From the records below, copy out exactly the lines from the one containing "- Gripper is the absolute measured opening" to the one containing "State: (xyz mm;", both included. Add nothing else.

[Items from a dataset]

┄┄┄┄┄┄┄┄┄┄

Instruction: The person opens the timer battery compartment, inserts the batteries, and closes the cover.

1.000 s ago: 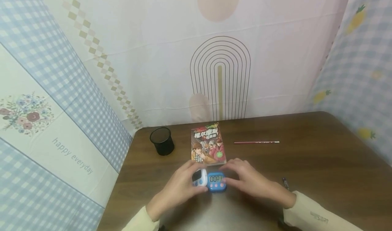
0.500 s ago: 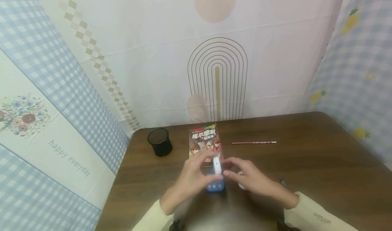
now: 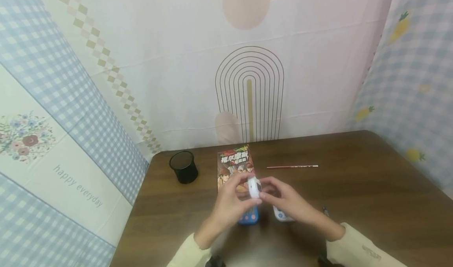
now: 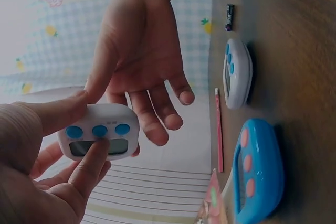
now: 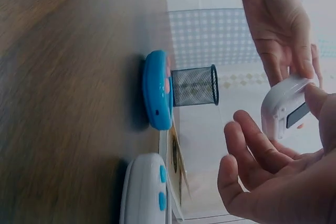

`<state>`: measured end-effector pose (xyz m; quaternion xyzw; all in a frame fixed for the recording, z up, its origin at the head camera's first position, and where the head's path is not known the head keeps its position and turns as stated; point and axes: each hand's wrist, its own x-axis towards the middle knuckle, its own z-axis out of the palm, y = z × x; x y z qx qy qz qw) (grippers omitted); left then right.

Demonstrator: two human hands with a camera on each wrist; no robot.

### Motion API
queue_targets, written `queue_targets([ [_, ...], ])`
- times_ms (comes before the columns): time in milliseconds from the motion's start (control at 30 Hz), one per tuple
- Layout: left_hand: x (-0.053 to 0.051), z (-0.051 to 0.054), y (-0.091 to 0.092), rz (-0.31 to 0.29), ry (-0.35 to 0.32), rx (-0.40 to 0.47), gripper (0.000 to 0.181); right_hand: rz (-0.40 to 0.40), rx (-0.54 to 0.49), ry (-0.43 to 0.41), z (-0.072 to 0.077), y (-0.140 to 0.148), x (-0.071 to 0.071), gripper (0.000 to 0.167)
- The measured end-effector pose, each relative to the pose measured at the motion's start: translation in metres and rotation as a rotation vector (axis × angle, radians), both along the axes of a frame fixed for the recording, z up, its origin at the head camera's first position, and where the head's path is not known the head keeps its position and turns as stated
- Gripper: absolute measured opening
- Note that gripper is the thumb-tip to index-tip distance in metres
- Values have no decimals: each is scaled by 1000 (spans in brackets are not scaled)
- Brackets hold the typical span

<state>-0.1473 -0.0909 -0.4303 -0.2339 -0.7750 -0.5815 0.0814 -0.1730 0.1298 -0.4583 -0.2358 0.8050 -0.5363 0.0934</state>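
A white digital timer with blue buttons (image 4: 100, 129) is held up above the table. My left hand (image 3: 228, 204) grips it between thumb and fingers, and one finger lies across its display in the left wrist view. From the other side, my right hand (image 3: 288, 202) pinches the same timer with thumb and forefinger; its other fingers are spread below in the right wrist view. Beneath the hands, a blue timer with pink buttons (image 4: 257, 171) lies on the table. Another white timer (image 3: 282, 215) lies to its right, partly hidden by my right hand.
Behind the hands lies a comic-style book (image 3: 235, 159), partly covered by my left hand. A black mesh pen cup (image 3: 185, 172) stands at the left. A red pencil (image 3: 291, 166) lies at the right. Near my right wrist is a small dark battery (image 4: 230, 17).
My left hand has raised the white timer, turned it and brought it right, over the blue timer. My right hand has come off the blue timer and taken hold of the white one.
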Motion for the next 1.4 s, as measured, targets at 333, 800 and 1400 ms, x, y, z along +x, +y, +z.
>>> queue_targets([
  [333,-4,-9,4,6,-107,68,75,-54,-138,-259,3,-4,-5,60],
  [800,-5,-9,-5,43,-196,56,39,-150,-105,-184,11,-2,0,39],
  [1400,-1,-9,-1,84,-193,72,35,-19,-84,-203,10,-8,8,41],
])
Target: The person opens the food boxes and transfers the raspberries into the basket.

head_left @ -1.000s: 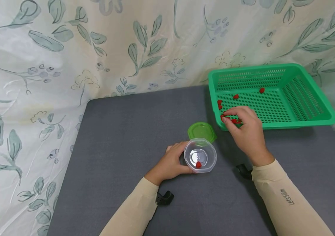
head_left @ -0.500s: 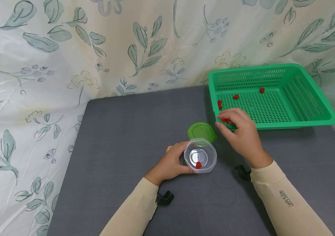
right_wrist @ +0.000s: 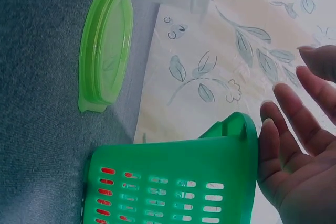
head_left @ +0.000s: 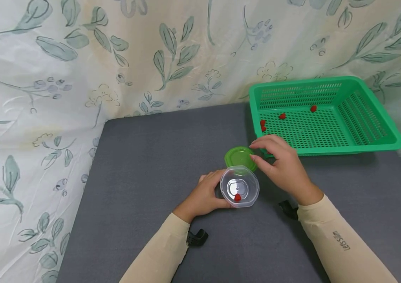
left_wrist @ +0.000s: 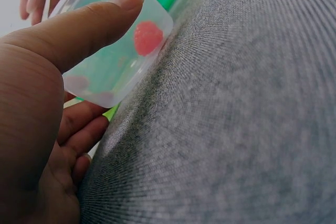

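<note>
My left hand (head_left: 205, 195) grips a clear plastic tub (head_left: 240, 186) by its side. The thumb presses the wall in the left wrist view. A single red raspberry (left_wrist: 148, 38) lies in the tub. Just behind the tub is its green lid (head_left: 240, 156), lying on the cloth. My right hand (head_left: 285, 167) hovers between lid and green basket (head_left: 356, 150), thumb and forefinger apart with nothing visible between them. In the right wrist view the fingers are loosely bent beside the basket's rim. Several raspberries (head_left: 282, 116) lie in the basket; this hand hides part of its near left corner.
The dark grey tabletop (head_left: 151, 157) stretches to the left and in front of the hands. A leaf-patterned curtain (head_left: 133, 59) hangs behind and along the left side. The basket stands at the back right, against the curtain.
My right hand has moved out of the basket, left and toward me, and its thumb and forefinger have come over the lid's right edge. The left hand and tub have stayed put.
</note>
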### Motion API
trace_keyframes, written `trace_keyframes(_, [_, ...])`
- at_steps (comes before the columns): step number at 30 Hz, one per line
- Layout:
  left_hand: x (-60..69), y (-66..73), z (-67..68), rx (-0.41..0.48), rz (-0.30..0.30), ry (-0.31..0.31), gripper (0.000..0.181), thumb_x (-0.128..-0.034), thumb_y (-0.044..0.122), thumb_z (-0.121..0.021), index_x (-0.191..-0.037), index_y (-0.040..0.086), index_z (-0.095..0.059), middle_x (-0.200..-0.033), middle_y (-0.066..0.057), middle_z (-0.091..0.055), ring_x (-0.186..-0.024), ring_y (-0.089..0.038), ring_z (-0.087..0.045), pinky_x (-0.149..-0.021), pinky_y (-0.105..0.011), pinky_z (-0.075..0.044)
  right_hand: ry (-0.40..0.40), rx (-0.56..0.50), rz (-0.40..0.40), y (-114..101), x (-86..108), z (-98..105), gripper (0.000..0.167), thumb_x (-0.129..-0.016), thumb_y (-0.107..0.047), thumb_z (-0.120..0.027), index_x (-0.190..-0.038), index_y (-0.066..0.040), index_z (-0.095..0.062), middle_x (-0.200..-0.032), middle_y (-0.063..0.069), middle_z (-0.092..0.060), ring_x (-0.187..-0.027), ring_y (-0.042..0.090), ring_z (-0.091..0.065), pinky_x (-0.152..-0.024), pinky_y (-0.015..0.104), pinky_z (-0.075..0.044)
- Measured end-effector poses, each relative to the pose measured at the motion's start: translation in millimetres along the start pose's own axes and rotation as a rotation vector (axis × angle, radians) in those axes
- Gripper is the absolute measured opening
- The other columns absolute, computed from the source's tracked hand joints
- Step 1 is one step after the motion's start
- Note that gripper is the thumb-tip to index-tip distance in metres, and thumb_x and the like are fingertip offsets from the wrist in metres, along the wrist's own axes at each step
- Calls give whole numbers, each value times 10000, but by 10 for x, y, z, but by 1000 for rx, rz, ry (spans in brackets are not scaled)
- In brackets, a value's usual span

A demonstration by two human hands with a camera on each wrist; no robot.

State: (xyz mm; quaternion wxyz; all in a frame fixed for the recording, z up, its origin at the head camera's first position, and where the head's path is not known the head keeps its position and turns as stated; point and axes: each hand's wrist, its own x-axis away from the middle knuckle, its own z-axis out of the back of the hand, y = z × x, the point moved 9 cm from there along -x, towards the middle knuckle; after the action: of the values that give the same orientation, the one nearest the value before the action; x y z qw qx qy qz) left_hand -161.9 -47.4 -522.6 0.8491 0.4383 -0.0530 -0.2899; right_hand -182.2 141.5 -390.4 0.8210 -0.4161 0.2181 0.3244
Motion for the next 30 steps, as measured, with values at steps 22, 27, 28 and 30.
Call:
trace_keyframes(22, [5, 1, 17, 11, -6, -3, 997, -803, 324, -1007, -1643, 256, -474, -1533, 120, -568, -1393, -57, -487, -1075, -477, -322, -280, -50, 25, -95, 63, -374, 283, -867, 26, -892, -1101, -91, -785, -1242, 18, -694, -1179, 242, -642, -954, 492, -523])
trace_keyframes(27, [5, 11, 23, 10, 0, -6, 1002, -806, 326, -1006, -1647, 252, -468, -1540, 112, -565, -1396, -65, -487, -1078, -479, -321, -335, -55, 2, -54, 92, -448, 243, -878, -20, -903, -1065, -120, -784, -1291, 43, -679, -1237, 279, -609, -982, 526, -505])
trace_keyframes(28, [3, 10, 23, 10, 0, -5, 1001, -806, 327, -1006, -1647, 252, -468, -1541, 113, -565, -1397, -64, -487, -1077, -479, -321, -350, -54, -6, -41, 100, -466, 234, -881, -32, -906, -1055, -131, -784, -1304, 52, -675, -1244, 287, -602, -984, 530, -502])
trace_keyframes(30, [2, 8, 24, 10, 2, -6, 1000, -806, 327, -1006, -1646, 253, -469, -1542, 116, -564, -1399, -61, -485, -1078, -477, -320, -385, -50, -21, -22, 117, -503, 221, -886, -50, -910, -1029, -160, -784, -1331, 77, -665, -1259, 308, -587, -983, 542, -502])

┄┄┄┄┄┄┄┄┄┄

## Finished exercise
- Gripper is the absolute measured opening
- The other columns absolute, computed from the source's tracked hand joints
- Step 1 is one step after the motion's start
- Note that gripper is the thumb-tip to index-tip distance in metres, and thumb_x and the like are fingertip offsets from the wrist in metres, along the wrist's own axes at each step
- Calls give whole numbers, each value times 10000, but by 10 for x, y, z, but by 1000 for rx, rz, ry (spans in brackets are not scaled)
- In brackets, a value's usual span

A demonstration by two human hands with a camera on each wrist; no robot.

State: (xyz mm; quaternion wxyz; all in a frame fixed for the recording, z up, its origin at the head camera's first position, and where the head's path is not known the head keeps its position and turns as stated; point and axes: each hand's wrist, its own x-axis away from the middle knuckle, its own z-axis out of the back of the hand, y = z × x, the point moved 9 cm from there along -x, towards the middle knuckle; after the action: of the values that give the same orientation, the one nearest the value before the action; x y z qw qx qy qz) left_hand -161.9 -47.4 -522.6 0.8491 0.4383 -0.0530 -0.2899; right_hand -182.2 141.5 -390.4 0.8210 -0.4161 0.2181 0.3244

The required output has now been supplied.